I e-mailed him after the vacation, because I did not want to ruin his vacation, and relayed info about the housing bubble, national economy, Phoenix bubble, etc. I told him that by next summer, nobody will be building any retail centers, or starting new residential developments, and I suggested he branch out into other areas of real estate law. Perhaps foreclosures, builder lawsuits, etc. I haven’t heard back from him… But so far, he is still very busy. Interesting…the slowdown has not affected him.
powayseller
ParticipantThe biggest early housing bear was John Talbott, former visiting scholar at the UCLA Anderson Forecast. He published a book in 2005, titled Sell Now. He probably started writing it in 2004 or early 2005, and he is advocating a recession almsot as bad as the Great Depression. He forecasts major bank collapses, massive unemployment. All this is fairly reasonable, too. It could happen.

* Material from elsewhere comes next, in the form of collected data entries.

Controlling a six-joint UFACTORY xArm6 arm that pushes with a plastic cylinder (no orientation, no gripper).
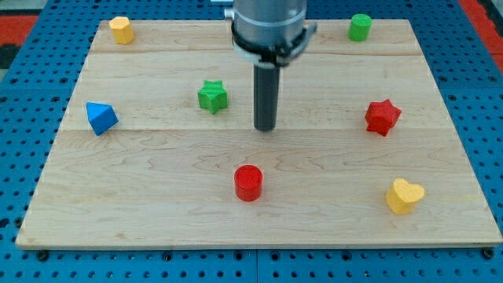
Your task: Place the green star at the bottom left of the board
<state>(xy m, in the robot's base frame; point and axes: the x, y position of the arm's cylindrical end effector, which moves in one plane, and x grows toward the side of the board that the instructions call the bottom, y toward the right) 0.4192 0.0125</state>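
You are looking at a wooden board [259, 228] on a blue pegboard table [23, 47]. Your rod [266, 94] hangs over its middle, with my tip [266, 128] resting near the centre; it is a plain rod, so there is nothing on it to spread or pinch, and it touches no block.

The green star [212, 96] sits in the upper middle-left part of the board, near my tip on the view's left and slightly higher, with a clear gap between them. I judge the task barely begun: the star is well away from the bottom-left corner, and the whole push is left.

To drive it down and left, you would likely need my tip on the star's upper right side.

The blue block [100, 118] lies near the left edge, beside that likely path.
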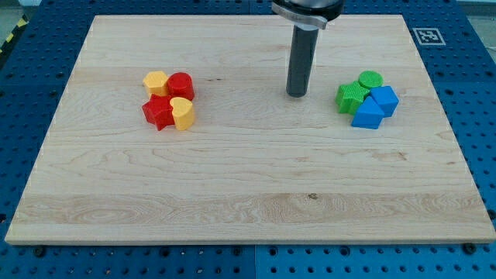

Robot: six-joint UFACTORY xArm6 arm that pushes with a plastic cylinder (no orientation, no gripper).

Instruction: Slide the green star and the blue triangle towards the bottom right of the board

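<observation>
- Desk [248,194]: wooden board, carrying our blocks.
- Rod: our tip [297,94] rests left of the green star [352,98], apart; no fingers fitted, nothing gripped.
- Blue triangle [367,116]: touching the star, view's right.

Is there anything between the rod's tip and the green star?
No. In the camera view, only bare wood lies between my tip and the green star. The blue triangle sits just beyond the star.
</observation>
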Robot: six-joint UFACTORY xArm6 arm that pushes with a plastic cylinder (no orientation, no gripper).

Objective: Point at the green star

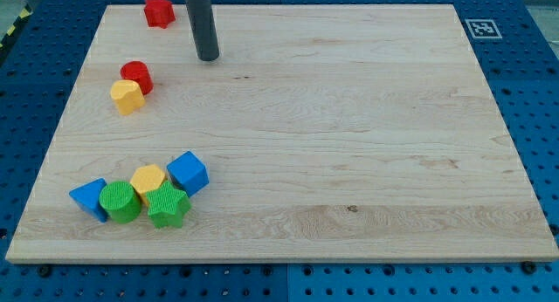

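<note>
now my tip near view's top, green star well apart

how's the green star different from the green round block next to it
The green star block has pointed arms; the green cylinder block is round with a flat circular top. The star lies at the view's right of the cylinder, below the yellow block; the cylinder sits beside the blue triangular block. Both are the same green and far from my tip.

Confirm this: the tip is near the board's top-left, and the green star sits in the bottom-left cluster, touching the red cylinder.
Not quite. The camera view shows the green star touching the green cylinder, not a red one. My tip is indeed near the top-left, far from that cluster.
</note>
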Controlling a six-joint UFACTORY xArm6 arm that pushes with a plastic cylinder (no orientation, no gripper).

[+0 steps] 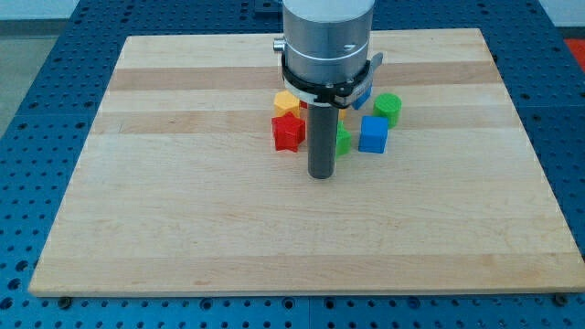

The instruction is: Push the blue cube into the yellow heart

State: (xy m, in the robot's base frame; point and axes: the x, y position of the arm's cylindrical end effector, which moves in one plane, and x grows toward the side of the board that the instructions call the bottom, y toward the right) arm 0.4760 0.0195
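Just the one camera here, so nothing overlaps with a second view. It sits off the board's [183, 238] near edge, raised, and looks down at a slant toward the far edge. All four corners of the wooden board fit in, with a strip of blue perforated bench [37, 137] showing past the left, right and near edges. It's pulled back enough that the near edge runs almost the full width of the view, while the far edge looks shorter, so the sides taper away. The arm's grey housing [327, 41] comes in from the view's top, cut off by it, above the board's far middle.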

I bet Dr. Roubini knew about the housing bubble too, as did the economist magazine.
Diego Mamani, why would a Fed member be allowed to promote their former industry? Or any industry for that matter? Shouldn’t they be independent? This Fed guy reminds me of our assessor, Smith.
powayseller
ParticipantWhat is interesting, is that most segments show price declines, but a few are flat, and some are actually rising. When you parse the homes into different size segments, some are actually rising. For the realtors out there, can you help explain what this really means, or how to interpret numbers like that? Why is the price change so different among the various sizes?